- Developers: Digital Reality; Grasshopper Manufacture;
- Publishers: Digital Reality Microsoft Studios (X360); Kalypso Media (PC); THQ Nordic (EX);
- Director: Theodore Reiker
- Producer: Shuji Ishikawa
- Designer: Theodore Reiker
- Writer: Theodore Reiker
- Composer: Akira Yamaoka
- Platforms: Xbox 360 Windows; PlayStation 3; PlayStation Vita; iOS; Ouya; Android; PlayStation 4; Xbox One; Nintendo Switch;
- Release: March 21, 2012 Xbox 360; March 21, 2012; Windows; November 9, 2012; August 8, 2017 (EX); PS3, PSVNA: November 20, 2012; EU: November 21, 2012; iOS; July 16, 2013; Ouya; August 13, 2013; Android; August 16, 2013; PlayStation 4, Xbox One; August 8, 2017; Nintendo SwitchNA: September 26, 2017; EU: October 10, 2017; ;
- Genre: Shoot 'em up
- Mode: Single-player

= Sine Mora =

2012 video game

 is a shoot 'em up video game developed by Digital Reality and Grasshopper Manufacture for the Xbox 360, Windows, PlayStation 3, PlayStation Vita and iOS. It was released on March 21, 2012, for the Xbox 360 via Xbox Live Arcade, on November 20, 2012, for PlayStation 3 and PlayStation Vita via the PlayStation Network, on July 16, 2013, for iOS via iTunes Store, as well as Windows, and on August 13, 2013, for the Ouya. The game is a 2.5D shooter; gameplay is restricted to two axes while the environment is rendered in 3D. The setting has been described as diesel punk inspired and features anthropomorphic characters.

The game was well received by critics. Critics found the story confusing, but praised the overall gameplay. Specifically the shoot 'em up mechanic, time-based mechanic and boss battles received high marks. Reviewers also lauded the game's visuals.
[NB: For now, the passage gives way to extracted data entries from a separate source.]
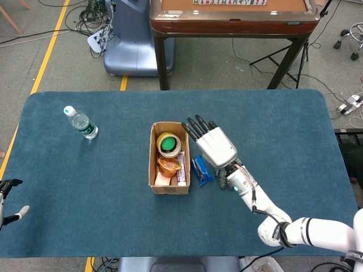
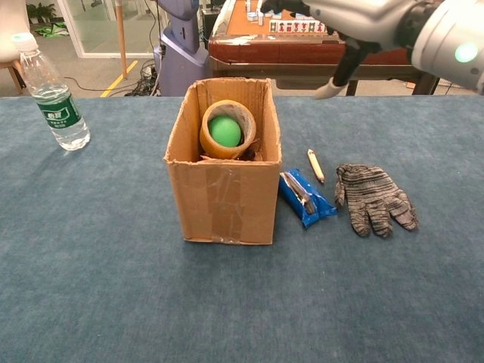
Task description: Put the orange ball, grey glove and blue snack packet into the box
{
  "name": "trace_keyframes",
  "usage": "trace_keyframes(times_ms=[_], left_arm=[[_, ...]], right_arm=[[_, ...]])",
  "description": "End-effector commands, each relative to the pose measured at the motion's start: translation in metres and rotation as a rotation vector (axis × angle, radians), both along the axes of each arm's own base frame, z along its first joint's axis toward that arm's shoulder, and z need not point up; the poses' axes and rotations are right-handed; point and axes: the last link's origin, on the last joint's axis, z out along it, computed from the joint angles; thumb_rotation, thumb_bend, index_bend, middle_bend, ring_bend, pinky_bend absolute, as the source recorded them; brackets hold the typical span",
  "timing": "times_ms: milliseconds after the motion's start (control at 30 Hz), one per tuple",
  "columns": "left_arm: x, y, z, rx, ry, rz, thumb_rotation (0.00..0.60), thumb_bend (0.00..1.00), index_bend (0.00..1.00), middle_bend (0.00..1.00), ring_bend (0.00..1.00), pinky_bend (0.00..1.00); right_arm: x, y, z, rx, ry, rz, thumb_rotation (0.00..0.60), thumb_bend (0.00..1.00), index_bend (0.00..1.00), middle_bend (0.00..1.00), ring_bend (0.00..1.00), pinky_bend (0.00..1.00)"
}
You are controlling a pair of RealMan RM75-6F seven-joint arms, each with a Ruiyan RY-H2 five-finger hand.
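Note:
The orange ball point(image 1: 168, 165) lies inside the open cardboard box point(image 1: 152, 164), in front of a tape roll; the chest view hides it behind the box wall point(image 2: 223, 204). The blue snack packet point(image 2: 305, 198) lies on the table just right of the box, also seen from the head view point(image 1: 201, 170). Further right lies the grey glove point(image 2: 373, 198); in the head view my right arm covers it. My right hand point(image 1: 212, 143) hovers empty above the packet and glove, fingers spread, high in the chest view point(image 2: 355, 19). Only fingertips of my left hand point(image 1: 11, 197) show at the table's left edge, apart and empty.
A tape roll holding a green ball point(image 2: 227, 130) and small packets fill the box's rear. A pencil point(image 2: 314, 165) lies between box and glove. A water bottle point(image 1: 82, 123) stands at far left. A wooden table point(image 1: 232, 20) stands beyond the far edge.

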Motion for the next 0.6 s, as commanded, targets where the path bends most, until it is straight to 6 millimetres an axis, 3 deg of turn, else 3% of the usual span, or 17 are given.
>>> trace_keyframes(times_ms=[33, 300, 600], left_arm=[[-0.001, 0.001, -0.001, -0.001, 0.001, 0.004, 0.6, 0.12, 0.32, 0.36, 0.28, 0.4], [-0.002, 0.001, 0.0, 0.004, 0.003, 0.012, 0.6, 0.12, 0.32, 0.36, 0.28, 0.4], [-0.002, 0.0, 0.001, 0.003, 0.006, 0.019, 0.6, 0.12, 0.32, 0.36, 0.28, 0.4]], right_arm=[[-0.023, -0.003, 0.007, -0.002, 0.017, -0.065, 0.6, 0.0, 0.11, 0.12, 0.09, 0.39], [-0.057, -0.011, 0.011, 0.033, 0.015, -0.159, 0.6, 0.0, 0.11, 0.12, 0.09, 0.39], [-0.088, -0.019, -0.011, 0.116, 0.012, -0.254, 0.6, 0.0, 0.12, 0.14, 0.09, 0.39]])
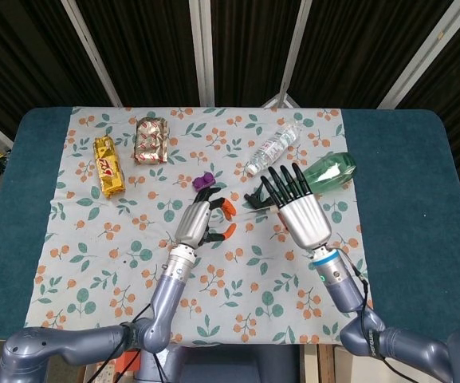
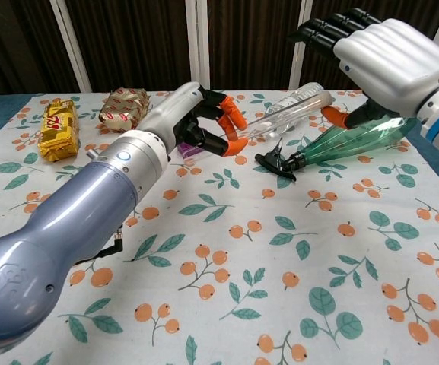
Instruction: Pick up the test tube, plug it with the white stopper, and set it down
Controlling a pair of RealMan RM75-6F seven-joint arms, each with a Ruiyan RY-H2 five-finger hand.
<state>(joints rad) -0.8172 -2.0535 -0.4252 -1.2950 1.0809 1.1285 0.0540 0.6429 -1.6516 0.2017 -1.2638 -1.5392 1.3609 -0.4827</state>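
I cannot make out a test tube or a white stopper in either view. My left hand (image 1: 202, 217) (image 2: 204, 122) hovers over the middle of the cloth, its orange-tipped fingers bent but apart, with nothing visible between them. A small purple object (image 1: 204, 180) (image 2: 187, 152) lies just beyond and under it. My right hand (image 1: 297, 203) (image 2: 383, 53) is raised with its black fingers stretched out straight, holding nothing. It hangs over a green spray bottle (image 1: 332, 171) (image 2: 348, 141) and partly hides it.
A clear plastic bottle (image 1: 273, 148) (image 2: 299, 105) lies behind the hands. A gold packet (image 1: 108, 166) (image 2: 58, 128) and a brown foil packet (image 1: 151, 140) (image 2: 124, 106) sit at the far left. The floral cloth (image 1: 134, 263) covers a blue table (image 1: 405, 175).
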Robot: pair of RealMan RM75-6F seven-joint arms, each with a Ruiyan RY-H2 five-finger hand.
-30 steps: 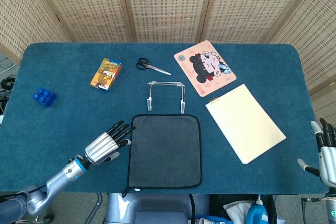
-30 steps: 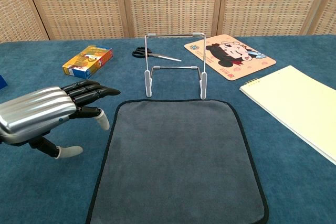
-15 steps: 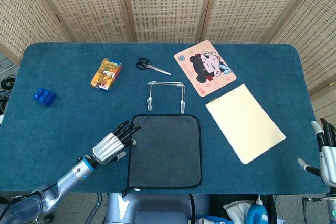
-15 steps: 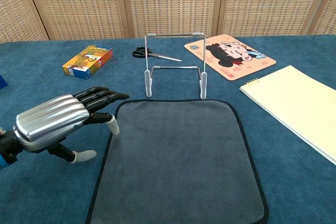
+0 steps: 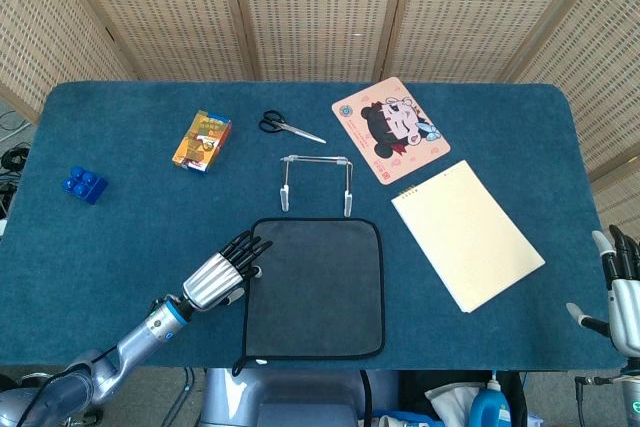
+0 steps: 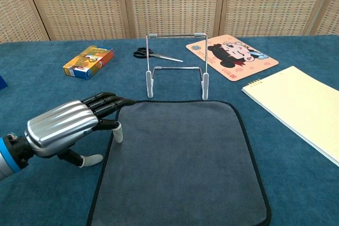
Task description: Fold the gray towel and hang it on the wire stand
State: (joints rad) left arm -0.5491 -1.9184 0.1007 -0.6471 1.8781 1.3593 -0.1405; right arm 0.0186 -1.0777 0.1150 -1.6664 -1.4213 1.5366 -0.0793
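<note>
Lying flat and fully spread, the gray towel [image 5: 314,287] sits on the blue bench [image 5: 120,247] just in front of the wire stand [image 5: 316,182], its far edge nearly at the stand's feet. No fold has been made and nothing hangs on the stand's top bar, so by these pictures the whole task is ahead: the folding, the lifting and the draping.

At the towel's left edge, toward the corner nearest the stand, the left hand [image 6: 69,125] hovers low with its fingers [image 6: 108,101] stretched out and slightly apart, the tips at or just over the black border. It grasps nothing; whether the tips touch the cloth I cannot tell. The thumb points down toward the bench beside the edge, which looks like the start of a pinch on that edge.

Well to the right of the stand, at the bench's near right corner, the right hand [image 5: 622,287] shows only in part in the head view, empty with fingers apart.

Beyond the stand lie scissors [image 5: 290,127] and a cartoon mat [image 5: 390,129]; a notepad [image 5: 467,234] lies to its right, a small box [image 5: 202,141] to its left.
</note>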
On March 3, 2017, THQ Nordic unveiled an extended version of Sine Mora for Nintendo Switch, PlayStation 4, Windows and Xbox One. The game was a surprise announcement to debut in PAX East 2017. It was released on August 8, 2017, and the Switch version released on September 26, 2017, in North America and October 10, 2017, in Europe.

==Gameplay==

Sine Mora is a 2.5D shoot'em up. While the environment and objects are rendered in 3D, gameplay runs along a 2D plane.

Sine Mora (Latin meaning, "without delay") is a side scrolling shoot 'em up game. The player controls an airplane along two axes while attacking enemies. The gameplay world is rendered in 3D, and at key points an in-game cutscene plays in which the camera and plane move. These are often transitions into another part of the gameplay world, but are also used to give the player a new perspective for things such as boss battles. The plane's primary weapons can be upgraded, and players are equipped with a limited-use, more powerful secondary weapon to eliminate more on-screen enemies at one time. Consecutive kills with the primary weapon will increase the game's score multiplier, while use of the secondary weapon or time manipulation will reset the multiplier. The player's final score is determined by a number of factors including kills, damage taken, and powerups collected.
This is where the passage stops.